Frosty, I went to a dreadful comp in the 80s, but one of my university friends went to one of the best independents in the country. A few months ago, I actually asked her what it was like to go to a school like that.
She was really reticent about answering the question, but finally she started to talk. One of the things that really stuck out for me was that their sports options included archery and horse riding. 
Overall, what became clear was that her school focused on the application of knowledge in real life and how such knowledge fitted into the grand scheme of civilisation.
In my secondary school French lesson, we were taught to parrot sentences to pass the GCSE; my friend was taught how to speak French to a fluent standard. In art class, we were left to muck about; she was taught how to draw and sketch, and was taken on a water-colour trip to Italy.
In my English class, we read bits of a Shakespeare play. At her school, they read the whole play, a few others in the same genre, put the play on in the school theatre, and looked at the history of drama up to that point.

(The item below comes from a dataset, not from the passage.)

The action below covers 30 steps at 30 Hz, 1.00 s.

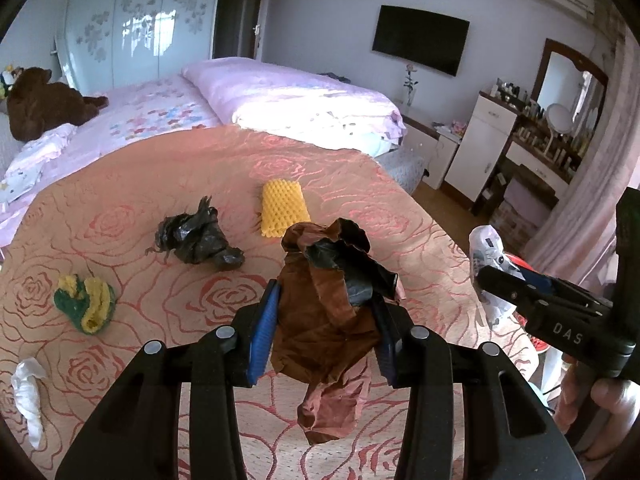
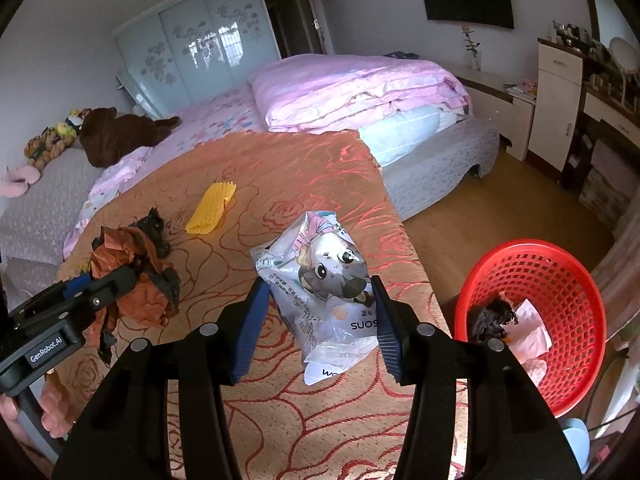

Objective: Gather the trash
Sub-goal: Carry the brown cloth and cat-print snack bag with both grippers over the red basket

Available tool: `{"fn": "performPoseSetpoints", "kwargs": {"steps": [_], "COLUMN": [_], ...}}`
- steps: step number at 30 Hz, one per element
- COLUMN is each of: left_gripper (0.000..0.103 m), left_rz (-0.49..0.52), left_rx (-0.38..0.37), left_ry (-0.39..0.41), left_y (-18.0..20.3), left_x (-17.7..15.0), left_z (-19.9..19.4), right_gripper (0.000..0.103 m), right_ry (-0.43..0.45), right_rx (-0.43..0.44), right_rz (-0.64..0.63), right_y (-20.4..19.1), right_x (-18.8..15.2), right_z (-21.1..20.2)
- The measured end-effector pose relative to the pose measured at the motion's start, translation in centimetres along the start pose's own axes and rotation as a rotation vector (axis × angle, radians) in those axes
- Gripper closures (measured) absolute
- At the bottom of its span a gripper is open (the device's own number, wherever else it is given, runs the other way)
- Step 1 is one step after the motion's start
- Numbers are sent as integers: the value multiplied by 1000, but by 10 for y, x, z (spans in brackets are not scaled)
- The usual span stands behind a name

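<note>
**Both hands loaded, basket waiting on my right**

My left gripper (image 1: 326, 320) has its jaws closed on a crumpled brown paper wad (image 1: 328, 320) with black plastic tangled in it, lifted above the rose-patterned bedspread (image 1: 200, 184). My right gripper (image 2: 316, 320) has its jaws pressed against a white cartoon-printed snack bag (image 2: 320, 280), held up the same way. I judge both are raised for carrying to the red basket (image 2: 560, 280), which stands on the floor just beside the bed and already holds some scraps.

Left on the bedspread I count four pieces: one black plastic bag (image 1: 196, 236), one yellow foam net (image 1: 282, 208), one green-and-yellow sponge (image 1: 86, 304), one white tissue (image 1: 28, 396).
</note>
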<state>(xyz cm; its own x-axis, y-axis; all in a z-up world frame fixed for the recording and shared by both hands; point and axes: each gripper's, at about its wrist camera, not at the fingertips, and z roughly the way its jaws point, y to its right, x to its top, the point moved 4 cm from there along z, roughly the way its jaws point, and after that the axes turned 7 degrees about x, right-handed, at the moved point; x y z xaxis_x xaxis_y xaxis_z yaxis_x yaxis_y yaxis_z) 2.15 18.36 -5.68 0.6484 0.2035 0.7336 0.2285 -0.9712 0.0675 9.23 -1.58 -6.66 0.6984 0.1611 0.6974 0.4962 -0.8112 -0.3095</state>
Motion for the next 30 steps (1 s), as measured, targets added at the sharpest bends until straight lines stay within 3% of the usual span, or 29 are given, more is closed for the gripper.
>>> {"fn": "performPoseSetpoints", "kwargs": {"steps": [16, 30], "left_gripper": [62, 62], "left_rz": [5, 80], "left_rx": [2, -28], "left_ry": [-1, 14], "left_y": [4, 43], "left_x": [3, 23], "left_z": [0, 3], "right_gripper": [54, 54], "right_ry": [34, 86], "right_rx": [-7, -61], "right_rz": [32, 38], "right_y": [9, 35], "right_x": [4, 20], "right_z": [-13, -38]}}
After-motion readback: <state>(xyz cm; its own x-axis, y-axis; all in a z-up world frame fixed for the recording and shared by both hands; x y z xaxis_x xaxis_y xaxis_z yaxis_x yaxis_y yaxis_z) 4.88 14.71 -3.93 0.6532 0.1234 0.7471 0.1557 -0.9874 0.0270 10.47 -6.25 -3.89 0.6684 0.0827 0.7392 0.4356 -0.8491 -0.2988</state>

They also put on a Greek tragedy as part of the same package of work, whilst also being taught how to write an effective essay and how to defend a hypothesis.

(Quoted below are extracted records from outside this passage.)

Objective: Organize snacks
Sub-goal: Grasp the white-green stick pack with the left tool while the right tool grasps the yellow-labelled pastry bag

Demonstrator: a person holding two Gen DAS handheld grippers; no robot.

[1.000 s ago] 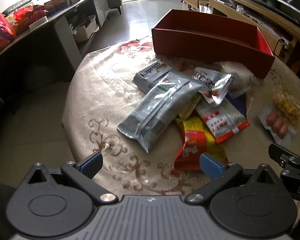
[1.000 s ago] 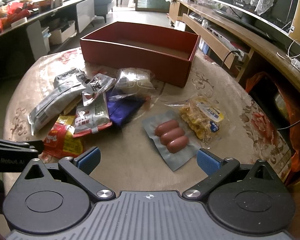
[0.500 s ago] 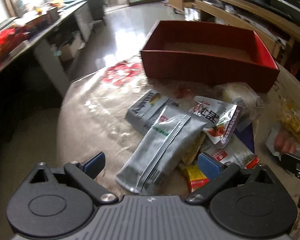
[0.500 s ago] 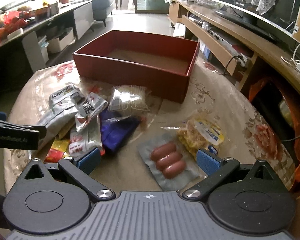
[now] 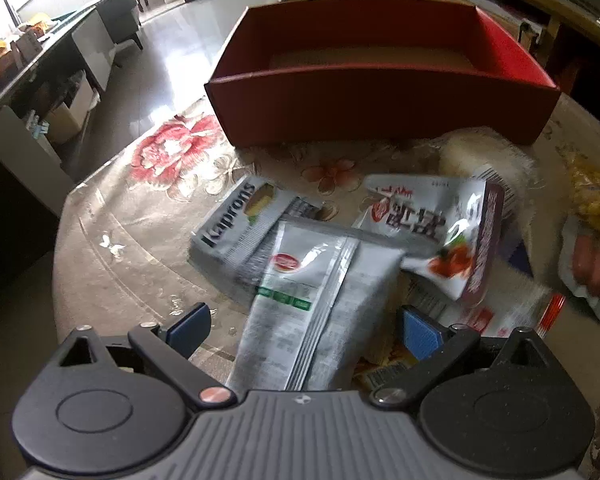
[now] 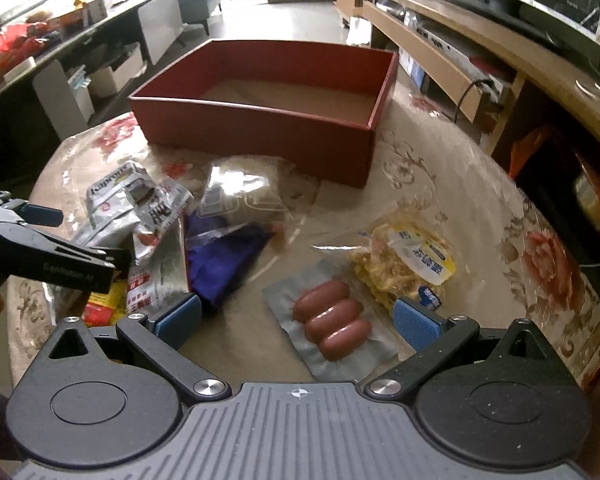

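Observation:
A pile of snack packets lies on a round table in front of an empty red box (image 5: 380,76) (image 6: 268,116). My left gripper (image 5: 304,330) is open, its fingers straddling a long silver packet (image 5: 312,308) that lies over a grey Kaprons packet (image 5: 240,232). A white and red pouch (image 5: 440,232) rests just right of it. My right gripper (image 6: 296,322) is open just above a sausage pack (image 6: 332,326), with a yellow snack bag (image 6: 404,260) to its right. A purple packet (image 6: 220,264) and a clear bag (image 6: 240,192) lie in the middle.
The table (image 6: 440,184) has a floral cloth and drops off close at left and right. A wooden TV bench (image 6: 480,56) runs along the right, a dark cluttered counter (image 6: 60,40) along the left. The left gripper's body (image 6: 48,256) shows at the right wrist view's left edge.
My left gripper has moved forward and down over the pile until the long silver packet lies between its fingers. My right gripper has closed in on the sausage pack. Both stay open.

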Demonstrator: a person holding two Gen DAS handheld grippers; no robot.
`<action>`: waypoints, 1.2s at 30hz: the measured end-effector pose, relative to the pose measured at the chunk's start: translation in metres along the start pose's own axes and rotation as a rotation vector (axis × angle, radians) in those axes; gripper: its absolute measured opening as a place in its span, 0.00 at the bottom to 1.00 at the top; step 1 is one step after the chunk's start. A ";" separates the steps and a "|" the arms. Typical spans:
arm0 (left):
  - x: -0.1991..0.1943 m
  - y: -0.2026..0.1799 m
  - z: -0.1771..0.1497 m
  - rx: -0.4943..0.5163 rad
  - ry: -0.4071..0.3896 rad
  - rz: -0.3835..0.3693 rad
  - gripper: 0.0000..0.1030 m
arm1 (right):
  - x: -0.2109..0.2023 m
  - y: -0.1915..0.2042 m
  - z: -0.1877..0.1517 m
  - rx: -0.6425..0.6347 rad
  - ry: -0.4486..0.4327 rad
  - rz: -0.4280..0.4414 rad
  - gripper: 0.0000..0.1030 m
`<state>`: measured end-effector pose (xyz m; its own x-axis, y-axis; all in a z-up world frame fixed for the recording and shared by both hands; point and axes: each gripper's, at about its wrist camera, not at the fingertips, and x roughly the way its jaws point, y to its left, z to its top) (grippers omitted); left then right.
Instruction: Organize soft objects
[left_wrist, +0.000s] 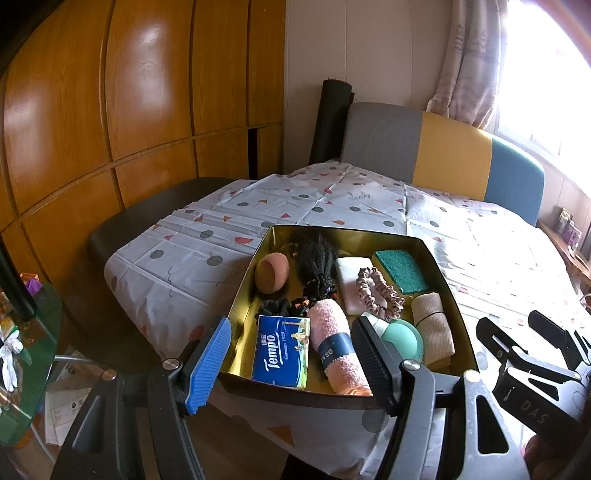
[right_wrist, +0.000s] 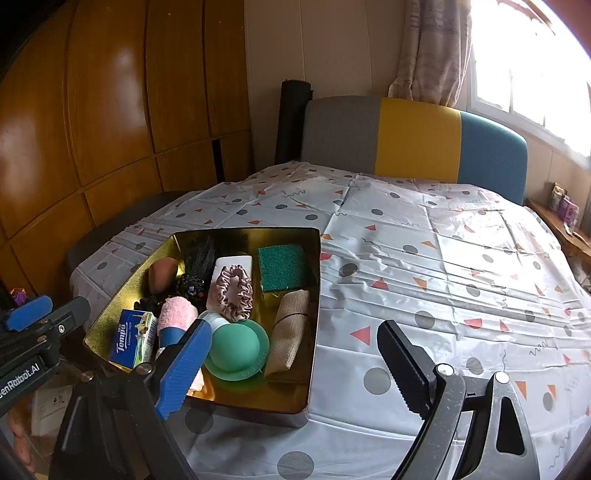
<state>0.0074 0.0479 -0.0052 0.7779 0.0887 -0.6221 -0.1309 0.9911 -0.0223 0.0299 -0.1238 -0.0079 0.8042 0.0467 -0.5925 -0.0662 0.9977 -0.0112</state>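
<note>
Left gripper (left_wrist: 291, 363), right gripper (right_wrist: 295, 365): dark frames, silver screws, one blue, one black pad.

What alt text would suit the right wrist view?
A gold tray of soft things, including a green sponge, pink scrunchie and tissue pack, sits on a patterned bedsheet. The open right gripper hovers in front, holding nothing.

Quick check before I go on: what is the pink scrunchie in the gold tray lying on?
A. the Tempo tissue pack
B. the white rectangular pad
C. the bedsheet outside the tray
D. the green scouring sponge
B: in both wrist views the pink scrunchie rests mostly on the white rectangular pad, beside the green sponge, inside the gold tray.
</note>
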 end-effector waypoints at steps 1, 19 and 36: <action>0.000 -0.001 0.000 0.000 0.001 0.001 0.67 | 0.000 0.000 0.000 0.000 0.000 0.000 0.89; 0.002 0.001 -0.001 -0.005 0.010 0.004 0.67 | 0.001 -0.001 -0.002 0.005 0.001 0.001 0.89; 0.002 0.002 -0.002 -0.005 0.015 0.008 0.67 | 0.001 -0.002 -0.003 0.014 0.003 -0.001 0.90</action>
<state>0.0070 0.0495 -0.0081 0.7673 0.0946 -0.6342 -0.1400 0.9899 -0.0217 0.0290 -0.1254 -0.0104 0.8023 0.0456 -0.5951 -0.0572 0.9984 -0.0006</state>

The upshot of this was that when I started university, it took me the first and second year just to get to the same level of knowledge that she and other privately-educated students had before they even put in a UCAS application. I had to put in a serious amount of work.
Like Jon Snow, I knew nothing. 
And something I have noticed in my own profession is the extent to which good public schools teach certain concepts, noticeably that anything is achieveable and you can therefore achieve it if you put your mind to it and find the correct process to achieve it. There is not a lot of self-doubt or self-editing, which is rife amongst my comp-educated friends to this day.
As a very rough example: publicly-educated people tend to assume that what they produce will be good or within the ball-park of "reasonable"; state-educated people tend to assume that what they produce will be shit and it will take a lot of work for it to reach the level of "okay."
Indeed, looking back at my comp education, I can now identify how limiting a lot of the language and attitudes towards the pupils in the school were -- and it still makes me cross. I went to school with a lot of very smart cookies who were let down by the poor ethos and have had to pull themselves up by their bootstraps to achieve even half of their potential.